### WORK ORDER
Reproduce the material that follows, keeping every line exactly as it is.

----

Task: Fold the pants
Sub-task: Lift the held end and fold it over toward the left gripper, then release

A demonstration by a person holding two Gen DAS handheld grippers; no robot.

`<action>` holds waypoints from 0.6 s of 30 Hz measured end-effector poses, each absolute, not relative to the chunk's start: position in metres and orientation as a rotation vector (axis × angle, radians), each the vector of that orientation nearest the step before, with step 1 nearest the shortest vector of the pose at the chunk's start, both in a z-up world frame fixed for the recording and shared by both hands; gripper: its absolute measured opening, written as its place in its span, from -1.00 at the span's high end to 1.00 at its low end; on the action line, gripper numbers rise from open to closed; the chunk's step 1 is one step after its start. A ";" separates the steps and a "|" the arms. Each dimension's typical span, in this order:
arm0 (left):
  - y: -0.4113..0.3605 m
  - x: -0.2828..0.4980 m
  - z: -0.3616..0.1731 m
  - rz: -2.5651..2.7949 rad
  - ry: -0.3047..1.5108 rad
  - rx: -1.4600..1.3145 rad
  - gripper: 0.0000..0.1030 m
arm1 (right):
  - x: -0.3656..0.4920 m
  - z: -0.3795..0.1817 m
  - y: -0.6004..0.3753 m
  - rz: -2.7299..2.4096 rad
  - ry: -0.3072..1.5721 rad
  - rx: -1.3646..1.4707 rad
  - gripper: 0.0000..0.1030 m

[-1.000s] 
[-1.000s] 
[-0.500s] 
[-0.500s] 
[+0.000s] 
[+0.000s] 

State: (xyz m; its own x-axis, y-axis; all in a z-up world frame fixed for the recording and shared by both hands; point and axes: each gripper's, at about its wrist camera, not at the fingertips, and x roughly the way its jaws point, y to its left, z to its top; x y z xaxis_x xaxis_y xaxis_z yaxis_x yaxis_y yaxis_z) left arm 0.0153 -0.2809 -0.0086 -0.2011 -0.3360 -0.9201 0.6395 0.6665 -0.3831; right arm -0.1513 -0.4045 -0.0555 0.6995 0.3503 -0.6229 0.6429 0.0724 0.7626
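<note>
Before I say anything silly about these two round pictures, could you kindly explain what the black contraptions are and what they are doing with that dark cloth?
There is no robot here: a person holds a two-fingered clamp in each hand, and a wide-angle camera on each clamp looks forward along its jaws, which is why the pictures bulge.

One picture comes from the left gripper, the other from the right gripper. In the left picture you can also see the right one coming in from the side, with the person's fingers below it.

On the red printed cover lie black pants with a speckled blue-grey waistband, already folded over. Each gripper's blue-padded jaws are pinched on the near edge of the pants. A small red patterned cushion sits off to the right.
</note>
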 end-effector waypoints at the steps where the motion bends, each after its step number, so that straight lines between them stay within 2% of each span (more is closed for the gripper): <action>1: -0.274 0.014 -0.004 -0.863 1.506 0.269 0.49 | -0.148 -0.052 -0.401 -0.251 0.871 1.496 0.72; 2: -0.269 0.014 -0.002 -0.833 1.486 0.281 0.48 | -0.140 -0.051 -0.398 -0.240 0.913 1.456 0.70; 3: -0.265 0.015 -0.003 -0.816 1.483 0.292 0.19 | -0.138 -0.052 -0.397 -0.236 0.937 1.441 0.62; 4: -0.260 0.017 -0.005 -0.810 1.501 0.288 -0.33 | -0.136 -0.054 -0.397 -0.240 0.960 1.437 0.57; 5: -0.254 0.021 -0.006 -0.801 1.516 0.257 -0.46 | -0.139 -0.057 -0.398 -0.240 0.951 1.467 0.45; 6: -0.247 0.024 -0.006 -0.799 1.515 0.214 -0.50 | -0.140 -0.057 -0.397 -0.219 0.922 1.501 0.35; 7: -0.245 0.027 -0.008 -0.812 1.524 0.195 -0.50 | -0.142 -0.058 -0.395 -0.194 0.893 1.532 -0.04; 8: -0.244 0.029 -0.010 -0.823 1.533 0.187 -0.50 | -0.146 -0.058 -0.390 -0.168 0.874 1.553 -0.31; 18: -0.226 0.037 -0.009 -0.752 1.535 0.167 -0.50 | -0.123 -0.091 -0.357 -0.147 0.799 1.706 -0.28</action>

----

### RESULT BELOW
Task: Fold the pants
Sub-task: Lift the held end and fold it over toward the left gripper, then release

A demonstration by a person holding two Gen DAS handheld grippers; no robot.

`<action>` holds waypoints from 0.6 s of 30 Hz measured end-effector poses, each absolute, not relative to the chunk's start: position in metres and orientation as a rotation vector (axis × angle, radians), each the vector of that orientation nearest the step before, with step 1 nearest the shortest vector of the pose at the chunk's start, both in a z-up world frame fixed for the recording and shared by both hands; gripper: its absolute measured opening, written as its place in its span, from -1.00 at the span's high end to 1.00 at its low end; on the action line, gripper numbers rise from open to closed; the chunk's step 1 is one step after its start. A ";" separates the steps and a "|" the arms. Each dimension's typical span, in this order:
arm0 (left):
  - y: -0.4113..0.3605 m
  - x: -0.2828..0.4980 m
  - z: -0.3616..0.1731 m
  - rz: -2.5651..2.7949 rad
  - ry: -0.3047..1.5108 rad
  - rx: -1.4600..1.3145 rad
  - gripper: 0.0000..0.1030 m
arm1 (right):
  - x: -0.3656..0.4920 m
  - z: -0.3795..0.1817 m
  - y: -0.6004..0.3753 m
  - rz: -2.7299..2.4096 rad
  - ry: -0.3072..1.5721 rad
  - rx: -1.3646..1.4707 rad
  - gripper: 0.0000..0.1030 m

[-1.000s] 
[-1.000s] 
[-0.500s] 
[-0.500s] 
[+0.000s] 
[+0.000s] 

State: (xyz m; its own x-axis, y-axis; all in a z-up world frame fixed for the recording and shared by both hands; point and axes: each gripper's, at about its wrist camera, not at the fingertips, and x roughly the way its jaws point, y to its left, z to its top; x y z xaxis_x xaxis_y xaxis_z yaxis_x yaxis_y yaxis_z) left arm 0.0153 -0.2809 -0.0086 -0.2011 -0.3360 -0.9201 0.6395 0.6665 -0.3831; right arm -0.1513 -0.4045 -0.0555 0.6995 0.3503 -0.6229 0.6429 0.0724 0.7626
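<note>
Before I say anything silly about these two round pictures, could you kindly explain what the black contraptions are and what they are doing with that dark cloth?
There is no robot here: a person holds a two-fingered clamp in each hand, and a wide-angle camera on each clamp looks forward along its jaws, which is why the pictures bulge.

One picture comes from the left gripper, the other from the right gripper. In the left picture you can also see the right one coming in from the side, with the person's fingers below it.

On the red printed cover lie black pants with a speckled blue-grey waistband, already folded over. Each gripper's blue-padded jaws are pinched on the near edge of the pants. A small red patterned cushion sits off to the right.
</note>
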 end-effector waypoints at the steps where the motion bends, each after its step number, so that straight lines between them stay within 2% of each span (more is closed for the gripper): <action>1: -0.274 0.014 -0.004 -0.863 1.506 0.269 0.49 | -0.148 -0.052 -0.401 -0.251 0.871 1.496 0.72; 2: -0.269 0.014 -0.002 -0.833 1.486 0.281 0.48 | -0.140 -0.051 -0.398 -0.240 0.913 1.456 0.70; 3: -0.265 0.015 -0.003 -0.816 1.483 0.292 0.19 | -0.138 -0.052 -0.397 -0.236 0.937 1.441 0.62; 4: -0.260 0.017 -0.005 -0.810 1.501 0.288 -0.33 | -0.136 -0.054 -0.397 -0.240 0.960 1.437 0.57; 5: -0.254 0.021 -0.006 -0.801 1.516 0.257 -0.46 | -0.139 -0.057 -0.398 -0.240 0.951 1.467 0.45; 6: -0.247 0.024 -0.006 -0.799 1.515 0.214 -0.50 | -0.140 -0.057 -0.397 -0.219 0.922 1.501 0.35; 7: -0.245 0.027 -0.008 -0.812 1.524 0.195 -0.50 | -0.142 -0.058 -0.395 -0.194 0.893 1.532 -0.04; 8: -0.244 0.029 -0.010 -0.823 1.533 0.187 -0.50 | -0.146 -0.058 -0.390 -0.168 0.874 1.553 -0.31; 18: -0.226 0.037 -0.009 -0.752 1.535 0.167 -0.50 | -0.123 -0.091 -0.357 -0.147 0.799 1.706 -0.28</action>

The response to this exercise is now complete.